When Queen Victoria died in 1901, newspapers reflected on the glorious accomplishments of her reign: ‘Steam and electricity have emerged from the realm of dreams, passed all the stages of experiment, and become the regulated and completely disciplined servants of mankind.’ 1 In reality, though, as the world ticked over into the 20th century, industrial electricity was still in its infancy and the medical world was only on the cusp of understanding its potential risks and benefits.
Electricity first became commercially available in the 1870s when practical generators were developed. 2 The increasing use of electricity, both direct current (DC) and alternating current (AC), resulted in many accidental deaths, particularly among power company employees, but the mechanism of death remained elusive. There were many theories—from a loss of magnetic properties in arterial blood to suffocation and heart failure – but insufficient evidence to support any of them. It was hoped that the first legal electrocution, the death of William Kemmler in an electric chair on 6 August 1890, would provide some answers, but despite the presence of 12 physicians at the execution and an extensive autopsy, the situation remained largely unexplained.
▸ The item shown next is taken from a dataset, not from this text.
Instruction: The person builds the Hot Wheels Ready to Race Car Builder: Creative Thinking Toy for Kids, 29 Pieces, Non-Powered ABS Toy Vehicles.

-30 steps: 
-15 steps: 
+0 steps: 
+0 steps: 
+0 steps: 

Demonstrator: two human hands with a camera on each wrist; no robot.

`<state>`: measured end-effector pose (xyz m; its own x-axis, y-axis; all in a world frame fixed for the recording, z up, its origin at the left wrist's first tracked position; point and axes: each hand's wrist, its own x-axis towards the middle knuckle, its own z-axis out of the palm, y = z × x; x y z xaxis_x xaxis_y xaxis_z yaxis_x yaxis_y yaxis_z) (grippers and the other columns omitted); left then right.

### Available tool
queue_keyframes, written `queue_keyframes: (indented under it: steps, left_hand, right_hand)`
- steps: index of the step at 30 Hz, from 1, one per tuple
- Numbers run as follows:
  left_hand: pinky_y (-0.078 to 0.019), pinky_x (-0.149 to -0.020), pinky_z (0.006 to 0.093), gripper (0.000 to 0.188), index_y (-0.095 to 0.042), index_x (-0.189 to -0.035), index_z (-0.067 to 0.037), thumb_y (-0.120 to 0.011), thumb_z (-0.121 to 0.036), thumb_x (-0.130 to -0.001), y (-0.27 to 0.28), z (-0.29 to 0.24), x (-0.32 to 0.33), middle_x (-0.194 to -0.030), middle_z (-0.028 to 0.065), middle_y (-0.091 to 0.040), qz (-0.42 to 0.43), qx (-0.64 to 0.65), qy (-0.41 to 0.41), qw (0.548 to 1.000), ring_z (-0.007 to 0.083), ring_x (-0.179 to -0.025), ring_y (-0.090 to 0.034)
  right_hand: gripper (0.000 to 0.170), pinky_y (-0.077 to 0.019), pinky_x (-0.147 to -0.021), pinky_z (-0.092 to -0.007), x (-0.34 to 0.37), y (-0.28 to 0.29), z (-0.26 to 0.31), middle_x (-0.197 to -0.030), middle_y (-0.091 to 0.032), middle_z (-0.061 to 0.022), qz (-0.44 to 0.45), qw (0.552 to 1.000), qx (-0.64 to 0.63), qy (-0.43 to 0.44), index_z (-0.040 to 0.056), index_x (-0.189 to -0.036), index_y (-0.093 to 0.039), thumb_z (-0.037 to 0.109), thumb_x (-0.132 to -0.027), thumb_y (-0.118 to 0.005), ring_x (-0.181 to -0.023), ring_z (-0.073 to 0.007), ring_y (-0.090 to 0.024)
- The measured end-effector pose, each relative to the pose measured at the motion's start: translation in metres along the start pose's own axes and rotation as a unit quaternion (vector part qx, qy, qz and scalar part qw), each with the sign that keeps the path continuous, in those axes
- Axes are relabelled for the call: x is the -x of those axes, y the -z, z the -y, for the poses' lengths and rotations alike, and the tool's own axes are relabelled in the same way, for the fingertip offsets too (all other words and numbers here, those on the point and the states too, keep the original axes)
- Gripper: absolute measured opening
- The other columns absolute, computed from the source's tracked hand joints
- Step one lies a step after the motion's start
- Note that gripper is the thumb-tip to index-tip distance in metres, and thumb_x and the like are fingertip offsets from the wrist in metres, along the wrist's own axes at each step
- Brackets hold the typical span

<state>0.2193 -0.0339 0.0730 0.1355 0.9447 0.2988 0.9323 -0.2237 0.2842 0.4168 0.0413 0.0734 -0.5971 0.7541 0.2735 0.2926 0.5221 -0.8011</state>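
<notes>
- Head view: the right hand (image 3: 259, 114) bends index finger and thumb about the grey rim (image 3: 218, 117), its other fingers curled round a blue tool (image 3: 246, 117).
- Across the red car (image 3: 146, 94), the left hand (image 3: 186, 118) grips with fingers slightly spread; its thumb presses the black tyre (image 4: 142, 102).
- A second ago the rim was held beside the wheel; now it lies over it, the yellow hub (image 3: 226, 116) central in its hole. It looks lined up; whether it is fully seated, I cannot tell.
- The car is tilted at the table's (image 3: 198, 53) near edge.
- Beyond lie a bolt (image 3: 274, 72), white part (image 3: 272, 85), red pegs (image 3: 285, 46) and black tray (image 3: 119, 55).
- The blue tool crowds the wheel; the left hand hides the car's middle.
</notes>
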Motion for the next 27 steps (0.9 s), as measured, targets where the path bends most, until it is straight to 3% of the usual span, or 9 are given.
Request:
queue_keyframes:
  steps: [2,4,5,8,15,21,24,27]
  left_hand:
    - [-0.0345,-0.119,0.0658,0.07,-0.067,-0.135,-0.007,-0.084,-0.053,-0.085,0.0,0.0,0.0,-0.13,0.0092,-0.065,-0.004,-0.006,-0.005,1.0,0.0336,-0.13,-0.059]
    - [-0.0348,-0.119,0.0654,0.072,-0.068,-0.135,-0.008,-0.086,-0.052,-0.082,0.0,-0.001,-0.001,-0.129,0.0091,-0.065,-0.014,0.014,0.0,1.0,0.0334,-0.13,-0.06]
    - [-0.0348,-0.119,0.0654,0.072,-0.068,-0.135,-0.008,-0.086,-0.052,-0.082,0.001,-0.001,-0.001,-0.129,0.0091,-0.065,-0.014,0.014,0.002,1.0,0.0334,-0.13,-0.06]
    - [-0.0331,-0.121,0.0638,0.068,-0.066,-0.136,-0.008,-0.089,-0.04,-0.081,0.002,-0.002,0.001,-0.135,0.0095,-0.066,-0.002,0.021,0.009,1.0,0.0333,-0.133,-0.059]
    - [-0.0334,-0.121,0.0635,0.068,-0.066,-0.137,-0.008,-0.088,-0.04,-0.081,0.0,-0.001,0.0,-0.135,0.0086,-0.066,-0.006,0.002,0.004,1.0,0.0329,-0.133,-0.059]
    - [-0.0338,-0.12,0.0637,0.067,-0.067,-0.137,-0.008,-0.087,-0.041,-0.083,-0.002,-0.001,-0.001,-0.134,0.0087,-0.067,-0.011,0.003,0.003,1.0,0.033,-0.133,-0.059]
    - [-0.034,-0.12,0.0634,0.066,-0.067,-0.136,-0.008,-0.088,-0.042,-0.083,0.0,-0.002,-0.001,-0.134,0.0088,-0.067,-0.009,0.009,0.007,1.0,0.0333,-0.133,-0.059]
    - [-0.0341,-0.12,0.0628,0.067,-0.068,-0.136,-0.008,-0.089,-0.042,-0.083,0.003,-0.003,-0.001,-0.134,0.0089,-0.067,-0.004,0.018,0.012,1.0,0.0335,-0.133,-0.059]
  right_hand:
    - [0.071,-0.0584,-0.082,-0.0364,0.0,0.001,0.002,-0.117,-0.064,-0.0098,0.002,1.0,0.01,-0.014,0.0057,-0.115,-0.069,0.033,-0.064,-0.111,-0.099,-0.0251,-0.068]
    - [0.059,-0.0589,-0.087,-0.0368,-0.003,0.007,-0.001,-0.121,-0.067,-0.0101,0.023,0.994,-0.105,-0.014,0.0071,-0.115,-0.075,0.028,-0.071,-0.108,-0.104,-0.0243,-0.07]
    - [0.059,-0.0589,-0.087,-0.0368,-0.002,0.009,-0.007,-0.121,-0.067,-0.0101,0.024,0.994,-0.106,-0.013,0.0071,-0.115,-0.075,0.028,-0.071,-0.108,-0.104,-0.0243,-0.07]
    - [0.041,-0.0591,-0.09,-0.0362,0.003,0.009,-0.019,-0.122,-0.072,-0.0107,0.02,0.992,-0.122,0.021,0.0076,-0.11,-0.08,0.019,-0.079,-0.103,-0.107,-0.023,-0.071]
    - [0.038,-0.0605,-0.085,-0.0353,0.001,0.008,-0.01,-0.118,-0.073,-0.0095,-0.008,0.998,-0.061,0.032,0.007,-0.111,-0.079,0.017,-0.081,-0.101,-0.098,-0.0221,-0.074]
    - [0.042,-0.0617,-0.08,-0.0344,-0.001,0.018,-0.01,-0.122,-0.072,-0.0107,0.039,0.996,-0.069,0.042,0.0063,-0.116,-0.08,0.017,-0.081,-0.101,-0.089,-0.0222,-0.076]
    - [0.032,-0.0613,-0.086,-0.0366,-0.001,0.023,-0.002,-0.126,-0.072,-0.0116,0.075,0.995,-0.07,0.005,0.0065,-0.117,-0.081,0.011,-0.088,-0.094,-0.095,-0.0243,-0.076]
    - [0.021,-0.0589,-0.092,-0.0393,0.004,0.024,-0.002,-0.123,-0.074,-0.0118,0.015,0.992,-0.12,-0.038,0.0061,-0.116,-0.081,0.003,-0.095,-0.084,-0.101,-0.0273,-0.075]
The question was finally answered in 1899, when independent research by Italian physiologists Jean Louis Prevost and Frederic Battelli, and RH Cunningham of Columbia University, demonstrated that strong electric shocks stopped the hearts of experimental animals.3,4 Additionally, they observed that weak shocks caused ventricular fibrillation, which was also fatal. Prevost and Battelli discovered that some of the animals with ventricular fibrillation were restored to sinus rhythm by applying further current through electrodes in the mouth and small intestine. As they were unable to explain this phenomenon, or consistently replicate it, this first successful internal defibrillation went relatively unnoticed. At the time, ventricular fibrillation was thought to occur only in animals but John McWilliam, also writing in 1899, suggested that it may also be a cause of death in humans: ‘It is hardly to be expected that such a widespread and probably universal feature of mammalian cardiac action should be unrepresented in the case of man.’ 5
Augustus Desiré Waller published the first account of a recorded electrocardiograph in 1887, 6 paving the way for Willem Einthoven to develop it into a practical clinical tool. 7 By the 1920s, many arrhythmias had been described and, as the physiology of the heart became clearer, various researchers noted that there appeared to be a refractory period in the cardiac cycle where the ventricles were more susceptible to ventricular fibrillation from an electric shock. In 1940, Carl Wiggers and René Wégria demonstrated this conclusively, establishing that a brief electric shock ‘induces fibrillation only when the shocks fall during the vulnerable period of late systole.’ 8
During this time, as electrocardiography was developing, research into resuscitation continued. Louise Robinovitch (sometimes Rabinovitch), a pioneer in the use of medical electricity, noted: ‘It is possible to resuscitate, by means of electric current, subjects in a condition of apparent death caused by chloroform, ether, morphin [sic], electrocution, etc.’ 9 Robinovich had been championing the cause of electricity as an anaesthetic, as well as a means of resuscitation. By 1911, she had developed several pieces of apparatus, including a portable resuscitation device for use in ambulances. Her preferred equipment produced ‘a direct current, interrupted from 6,000 to 8,000 times per minute, period 1/10’, generating ‘artificial blood pressure and respirations by means of rhythmic electric excitations’. 9 She noted the limitations to human resuscitation, including the reality that resuscitation beyond four to five minutes of cardiac arrest was unlikely to have a positive outcome. With this in mind, she recommended that her machine should be attached prophylactically prior to chloroform anaesthesia, with one electrode under the chest and another under the loin, to be activated at the first sign of trouble: ‘The surgeon does not fold his arms and wait until both the respiration and the heart have failed’. 9 Due to a lack of understanding of the basic physiology and the intervention of World War I, little resulted from Robinovitch’s work.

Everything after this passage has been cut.